Foto di Andrew Ebrahim su Unsplash

Cambiamenti

I giovani dello Yab hanno portato il loro punto di vista sui cambiamenti necessari per rendere la scuola più inclusiva e meno competitiva. Offrendo spunti preziosi per promuovere un cambiamento positivo all’interno delle istituzioni scolastiche. “L’omologazione sta anche nell’idea che tutti debbano avere le stesse abilità per rispondere alle esigenze scolastiche. Invece siamo tutti diversi. Abbiamo tempi e modi diversi di imparare. I docenti dovrebbero valorizzare le capacità di tutti.

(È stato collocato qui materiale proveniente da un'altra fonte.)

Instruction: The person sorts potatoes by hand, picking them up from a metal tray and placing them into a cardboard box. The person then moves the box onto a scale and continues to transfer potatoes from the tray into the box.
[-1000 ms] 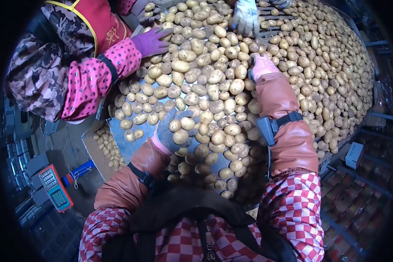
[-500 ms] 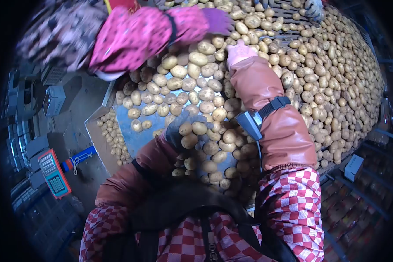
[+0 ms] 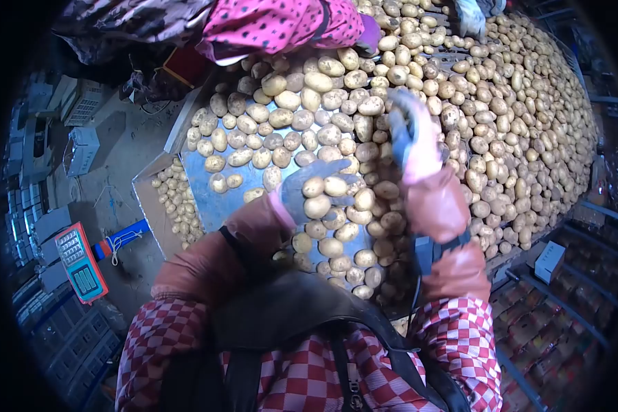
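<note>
My left hand (image 3: 299, 195), in a grey glove with a pink cuff, is turned palm up and cradles three potatoes (image 3: 316, 207), its fingers stretched to the right beneath them. Over the potato pile, my right hand (image 3: 413, 130) is smeared by motion. Its glove looks pink and blue-grey, the fingers seem curved, and I cannot make out whether anything is in them. Loose potatoes (image 3: 261, 158) lie spread over a bluish metal sheet (image 3: 209, 189) left of my hands. A deep heap of potatoes (image 3: 522, 130) fills the right side.
Another person's pink sleeve (image 3: 268, 31) and purple glove (image 3: 369, 34) reach in at the top. A further gloved hand (image 3: 470, 17) works at the upper right. Small potatoes fill a cardboard box (image 3: 151, 206) at left, beside a red-and-teal scale display (image 3: 82, 264).
My right hand has pulled back toward me and turned. My left hand, still holding the potatoes, has shifted slightly right and up. The other person's pink sleeve has moved up and right.
</note>
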`<state>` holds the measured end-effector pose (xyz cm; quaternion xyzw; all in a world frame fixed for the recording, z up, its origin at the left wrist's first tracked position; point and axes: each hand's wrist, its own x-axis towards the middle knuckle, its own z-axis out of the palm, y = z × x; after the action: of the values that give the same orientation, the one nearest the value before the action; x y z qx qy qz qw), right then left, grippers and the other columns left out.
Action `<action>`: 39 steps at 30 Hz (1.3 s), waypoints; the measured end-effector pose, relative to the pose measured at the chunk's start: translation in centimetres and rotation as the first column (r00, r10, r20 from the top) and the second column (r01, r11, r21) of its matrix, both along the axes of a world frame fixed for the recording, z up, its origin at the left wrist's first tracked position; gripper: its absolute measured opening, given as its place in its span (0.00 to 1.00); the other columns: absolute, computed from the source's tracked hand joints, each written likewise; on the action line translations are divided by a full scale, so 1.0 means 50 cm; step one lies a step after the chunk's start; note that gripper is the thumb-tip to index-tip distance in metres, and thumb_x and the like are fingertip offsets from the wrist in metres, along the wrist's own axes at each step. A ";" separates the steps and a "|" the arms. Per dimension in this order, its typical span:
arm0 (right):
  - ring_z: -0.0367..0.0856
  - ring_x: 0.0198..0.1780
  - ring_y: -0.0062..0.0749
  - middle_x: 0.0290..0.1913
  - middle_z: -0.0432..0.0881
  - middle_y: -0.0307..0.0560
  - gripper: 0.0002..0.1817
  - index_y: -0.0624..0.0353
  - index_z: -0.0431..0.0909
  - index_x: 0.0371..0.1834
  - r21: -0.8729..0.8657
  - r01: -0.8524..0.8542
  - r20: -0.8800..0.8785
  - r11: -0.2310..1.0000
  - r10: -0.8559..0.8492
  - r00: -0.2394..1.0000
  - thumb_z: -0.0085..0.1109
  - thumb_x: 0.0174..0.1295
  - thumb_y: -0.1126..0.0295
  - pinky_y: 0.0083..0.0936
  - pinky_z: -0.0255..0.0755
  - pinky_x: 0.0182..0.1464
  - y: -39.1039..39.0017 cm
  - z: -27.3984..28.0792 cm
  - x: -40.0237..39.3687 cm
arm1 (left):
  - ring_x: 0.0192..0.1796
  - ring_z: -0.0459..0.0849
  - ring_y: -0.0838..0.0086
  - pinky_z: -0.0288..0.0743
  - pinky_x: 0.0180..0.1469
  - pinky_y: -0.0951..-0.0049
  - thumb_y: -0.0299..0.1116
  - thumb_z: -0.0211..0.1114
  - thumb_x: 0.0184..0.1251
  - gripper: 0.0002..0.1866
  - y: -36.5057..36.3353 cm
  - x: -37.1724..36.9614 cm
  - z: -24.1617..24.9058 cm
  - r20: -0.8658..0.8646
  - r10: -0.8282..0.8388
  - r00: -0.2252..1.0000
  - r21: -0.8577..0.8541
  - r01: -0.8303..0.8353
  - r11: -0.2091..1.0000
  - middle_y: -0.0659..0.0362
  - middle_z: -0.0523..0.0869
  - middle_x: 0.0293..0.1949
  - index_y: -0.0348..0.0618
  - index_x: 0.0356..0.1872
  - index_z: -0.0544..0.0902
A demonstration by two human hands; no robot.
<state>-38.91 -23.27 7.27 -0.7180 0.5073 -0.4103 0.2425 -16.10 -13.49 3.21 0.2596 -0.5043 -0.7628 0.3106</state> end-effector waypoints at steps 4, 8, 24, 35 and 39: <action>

Evitando di elogiare solo gli studenti più brillanti Promuovendo invece attività di gruppo e progetti creativi che permettano a ciascuno di emergere ed esprimersi liberamente”, sostiene Diana dello Youth Advisory Board. Presente per l’Unicef al confronto anche Ludovica Bizzaglia. Che ha portato la sua esperienza sull’idea di perfezione e competizione nel mondo dei social e del cinema. Commentando il senso di inadeguatezza che molti portano con sé dal mondo della scuola. E l’esperienza personale di disturbi del comportamento alimentari.